**Exercise brief:** Each entry should be set down exactly as written, except for any picture it holds.

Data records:
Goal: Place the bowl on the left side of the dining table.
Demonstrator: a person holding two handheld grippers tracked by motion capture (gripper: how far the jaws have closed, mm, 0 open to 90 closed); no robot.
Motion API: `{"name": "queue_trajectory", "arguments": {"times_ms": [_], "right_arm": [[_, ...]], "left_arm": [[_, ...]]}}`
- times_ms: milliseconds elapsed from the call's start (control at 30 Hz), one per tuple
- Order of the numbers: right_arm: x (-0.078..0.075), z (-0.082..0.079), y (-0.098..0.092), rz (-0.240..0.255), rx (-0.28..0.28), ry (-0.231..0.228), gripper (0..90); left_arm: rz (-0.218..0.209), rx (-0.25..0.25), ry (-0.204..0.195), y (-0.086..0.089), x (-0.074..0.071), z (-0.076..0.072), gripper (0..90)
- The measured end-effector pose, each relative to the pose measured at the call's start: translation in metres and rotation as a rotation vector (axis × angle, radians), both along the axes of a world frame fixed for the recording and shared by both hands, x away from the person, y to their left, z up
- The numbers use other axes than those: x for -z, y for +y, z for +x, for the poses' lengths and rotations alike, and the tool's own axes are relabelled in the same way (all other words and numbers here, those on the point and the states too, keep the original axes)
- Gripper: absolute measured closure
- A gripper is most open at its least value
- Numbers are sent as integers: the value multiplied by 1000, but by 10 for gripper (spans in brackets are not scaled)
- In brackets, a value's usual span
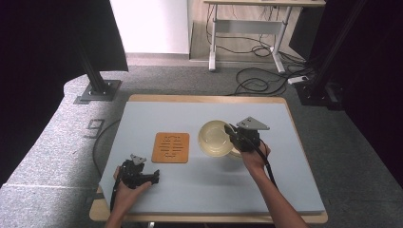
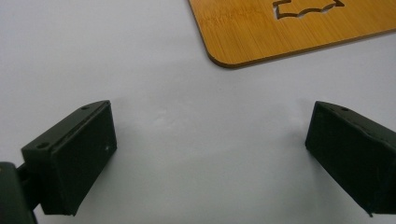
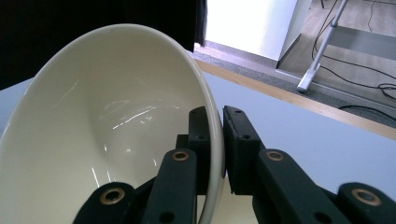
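Bowl [image 1: 215, 137] first: it sits right of the table's [image 1: 142, 118] middle, cream and glossy, with the right gripper [image 1: 232, 135] clamped on its right rim. Going from left to right across the high view, the left gripper [image 1: 153, 177] comes first, low at the near left of the table, held in the person's left hand [image 1: 124, 190] and lying close to the blue surface. In the left gripper view its two black jaws stand wide apart with bare tabletop between them, so it is released and grips nothing. Just past it, toward the middle, lies the mat [image 1: 170, 147], a flat orange-brown wooden square with rounded corners and slots cut through it; the left gripper view shows its near corner [image 2: 299, 32] a little beyond the open jaws, not touching them. Next to the right is the bowl, near the mat but apart from it. In the right gripper view the bowl [image 3: 107, 135] appears tilted, its hollow facing left, and the jaws pinch the thin rim, one pad [image 3: 200, 135] inside the bowl and the other outside. Whether the bowl's base rests on the table I cannot tell. The right hand [image 1: 254, 156] holds that gripper from the near right side, forearm running back to the table's front edge.
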State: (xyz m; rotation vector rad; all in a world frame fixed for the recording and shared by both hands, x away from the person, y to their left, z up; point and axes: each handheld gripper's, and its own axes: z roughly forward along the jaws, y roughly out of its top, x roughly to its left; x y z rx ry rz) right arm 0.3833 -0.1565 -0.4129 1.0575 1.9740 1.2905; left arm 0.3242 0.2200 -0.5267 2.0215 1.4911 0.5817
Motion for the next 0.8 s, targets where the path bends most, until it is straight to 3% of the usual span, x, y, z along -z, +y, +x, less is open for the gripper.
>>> {"name": "queue_trajectory", "arguments": {"times_ms": [800], "right_arm": [[4,0,10,18,-16,5,822]], "left_arm": [[0,0,0,0,0,0,21]]}}
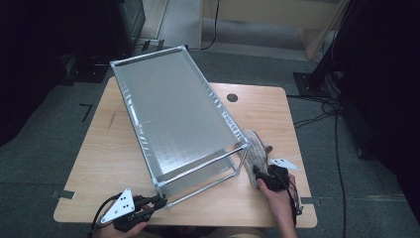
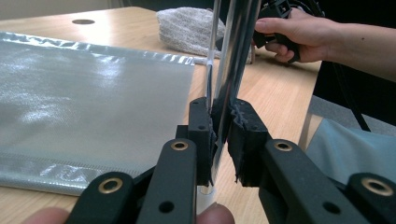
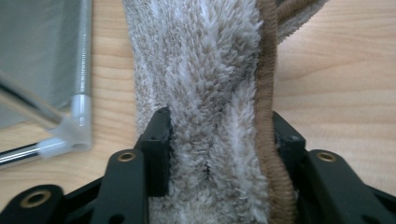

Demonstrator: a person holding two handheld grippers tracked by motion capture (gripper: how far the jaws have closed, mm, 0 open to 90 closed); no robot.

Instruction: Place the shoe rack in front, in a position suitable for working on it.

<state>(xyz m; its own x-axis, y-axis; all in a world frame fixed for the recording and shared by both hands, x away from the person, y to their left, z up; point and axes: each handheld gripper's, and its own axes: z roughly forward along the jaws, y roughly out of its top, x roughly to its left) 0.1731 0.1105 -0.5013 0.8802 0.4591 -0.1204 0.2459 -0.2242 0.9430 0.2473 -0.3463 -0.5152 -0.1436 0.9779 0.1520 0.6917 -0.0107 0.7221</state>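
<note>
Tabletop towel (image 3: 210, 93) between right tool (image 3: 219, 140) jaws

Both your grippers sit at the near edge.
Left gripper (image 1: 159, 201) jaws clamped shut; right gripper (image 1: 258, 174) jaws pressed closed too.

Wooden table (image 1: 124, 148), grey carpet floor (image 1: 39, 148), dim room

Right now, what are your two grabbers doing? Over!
Left gripper shut on rack pole. Right gripper squeezing fuzzy slipper. Rack beside slipper, nothing blocking.
</note>
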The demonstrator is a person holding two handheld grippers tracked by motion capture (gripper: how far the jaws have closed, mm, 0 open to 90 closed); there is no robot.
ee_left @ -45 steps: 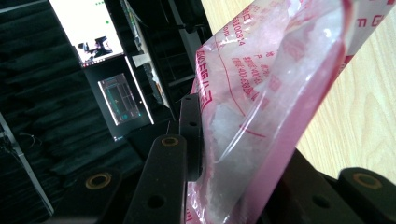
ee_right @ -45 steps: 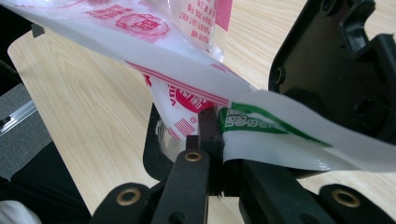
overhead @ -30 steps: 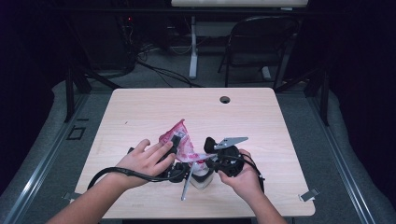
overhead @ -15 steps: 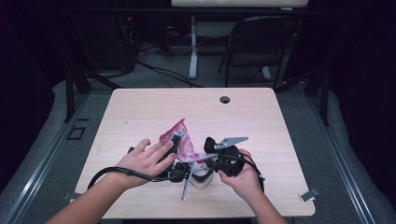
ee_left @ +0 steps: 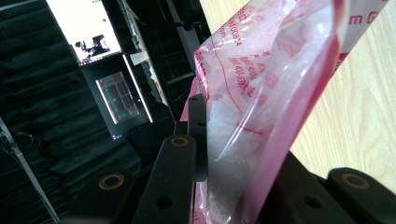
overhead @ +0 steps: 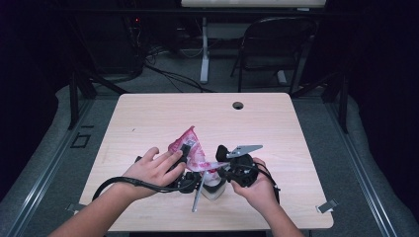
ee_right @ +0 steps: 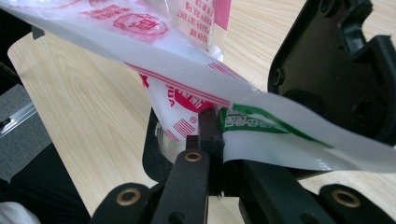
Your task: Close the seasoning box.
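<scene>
Near edge of table [overhead: 148,113]: red-and-clear plastic bag [overhead: 190,148] is held between both grippers, lifted off the wood. Right gripper [overhead: 228,170] at about 5 o'clock of the bag, jaws clamped tight on a flat white strip of it [ee_right: 261,135]. Left gripper [overhead: 184,160] at 7 o'clock, largely covered by the hand; jaws have just been closing, pinched on the bag [ee_left: 261,116]. Bag contents can't be made out. Beyond, a cable hole [overhead: 238,105] at 12 o'clock.

A plastic bag [overhead: 190,148] is held up over the table [overhead: 148,118] near the middle of its front edge, between the left gripper [overhead: 184,157] and the right gripper [overhead: 223,168]. A round hole [overhead: 238,105] is set near the back edge.
</scene>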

**Exercise output:**
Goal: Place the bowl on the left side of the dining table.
Demonstrator: a person holding two handheld grippers tracked by motion capture (gripper: how far the jaws have closed, mm, 0 open to 90 closed); no robot.
Motion API: `{"name": "queue_trajectory", "arguments": {"times_ms": [_], "right_arm": [[_, ...]], "left_arm": [[_, ...]]}}`
- times_ms: milliseconds elapsed from the call's start (control at 30 Hz), one per tuple
- Order of the numbers: right_arm: x (-0.078..0.075), z (-0.082..0.079), y (-0.098..0.092), rz (-0.240..0.255), rx (-0.28..0.28), ry (-0.231..0.228), gripper (0..90); left_arm: rz (-0.218..0.209), rx (-0.25..0.25), ry (-0.204..0.195), y (-0.086..0.089), x (-0.074..0.071), z (-0.076..0.072), gripper (0..90)
- The measured end-effector pose, each relative to the pose measured at the call's start: translation in metres and rotation as a rotation vector (axis × angle, radians), both along the axes of a world frame fixed for the recording and shared by both hands, x away from the person, y to their left, z up
- The numbers use other axes than those: x for -z, y for +y, z for +x, for the poses' lengths and rotations alike, and the tool's own axes are relabelled in the same way (all other words and numbers here, those on the point and the states too, keep the original axes)
- Gripper: absolute measured closure
- A gripper is most open at its least value
- Numbers are sent as integers: the value multiplied by 1000, but by 10 for gripper (spans in brackets are not scaled)
- In brackets, a value's usual span
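Bowl [image 1: 215, 137] first: it sits right of the table's [image 1: 142, 118] middle, cream and glossy, with the right gripper [image 1: 232, 135] clamped on its right rim. Going from left to right across the high view, the left gripper [image 1: 153, 177] comes first, low at the near left of the table, held in the person's left hand [image 1: 124, 190] and lying close to the blue surface. In the left gripper view its two black jaws stand wide apart with bare tabletop between them, so it is released and grips nothing. Just past it, toward the middle, lies the mat [image 1: 170, 147], a flat orange-brown wooden square with rounded corners and slots cut through it; the left gripper view shows its near corner [image 2: 299, 32] a little beyond the open jaws, not touching them. Next to the right is the bowl, near the mat but apart from it. In the right gripper view the bowl [image 3: 107, 135] appears tilted, its hollow facing left, and the jaws pinch the thin rim, one pad [image 3: 200, 135] inside the bowl and the other outside. Whether the bowl's base rests on the table I cannot tell. The right hand [image 1: 254, 156] holds that gripper from the near right side, forearm running back to the table's front edge.
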State: (xyz m; rotation vector rad; all in a world frame fixed for the recording and shared by both hands, x away from the person, y to their left, z up; point and axes: each handheld gripper's, and its own axes: z roughly forward along the jaws, y roughly out of its top, x roughly to its left; x y z rx ry rz) right arm 0.3833 -0.1565 -0.4129 1.0575 1.9740 1.2905; left arm 0.3242 0.2200 -0.5267 2.0215 1.4911 0.5817
Motion for the next 0.8 s, targets where the path bends most, until it is straight to 3% of the usual span, x, y, z along -z, +y, +x, less is open for the gripper.
>>> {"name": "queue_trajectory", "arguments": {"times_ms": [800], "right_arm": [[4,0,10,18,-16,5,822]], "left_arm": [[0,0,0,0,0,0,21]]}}

Demonstrator: a person holding two handheld grippers tracked by motion capture (gripper: how far the jaws have closed, mm, 0 open to 90 closed); no robot.

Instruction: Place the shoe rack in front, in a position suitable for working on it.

<state>(xyz m; its own x-axis, y-axis; all in a world frame fixed for the recording and shared by both hands, x away from the person, y to their left, z up; point and axes: each handheld gripper's, and its own axes: z roughly forward along the jaws, y roughly out of its top, x roughly to its left) 0.1731 0.1105 -0.5013 0.8802 0.4591 -0.1204 0.2459 -0.2242 0.9430 0.2473 -0.3463 -0.5152 -0.1436 0.9779 0.1520 0.6917 -0.0107 0.7221</state>
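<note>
Tabletop towel (image 3: 210, 93) between right tool (image 3: 219, 140) jaws

Both your grippers sit at the near edge.
Left gripper (image 1: 159, 201) jaws clamped shut; right gripper (image 1: 258, 174) jaws pressed closed too.

Wooden table (image 1: 124, 148), grey carpet floor (image 1: 39, 148), dim room

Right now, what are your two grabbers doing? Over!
Left gripper shut on rack pole. Right gripper squeezing fuzzy slipper. Rack beside slipper, nothing blocking.
</note>
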The demonstrator is a person holding two handheld grippers tracked by motion capture (gripper: how far the jaws have closed, mm, 0 open to 90 closed); there is no robot.
ee_left @ -45 steps: 
ee_right @ -45 steps: 
overhead @ -30 steps: 
overhead @ -15 steps: 
ee_left @ +0 steps: 
overhead @ +0 steps: 
ee_right @ +0 steps: 
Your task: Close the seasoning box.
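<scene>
Near edge of table [overhead: 148,113]: red-and-clear plastic bag [overhead: 190,148] is held between both grippers, lifted off the wood. Right gripper [overhead: 228,170] at about 5 o'clock of the bag, jaws clamped tight on a flat white strip of it [ee_right: 261,135]. Left gripper [overhead: 184,160] at 7 o'clock, largely covered by the hand; jaws have just been closing, pinched on the bag [ee_left: 261,116]. Bag contents can't be made out. Beyond, a cable hole [overhead: 238,105] at 12 o'clock.

A plastic bag [overhead: 190,148] is held up over the table [overhead: 148,118] near the middle of its front edge, between the left gripper [overhead: 184,157] and the right gripper [overhead: 223,168]. A round hole [overhead: 238,105] is set near the back edge.
</scene>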

No additional output will be produced.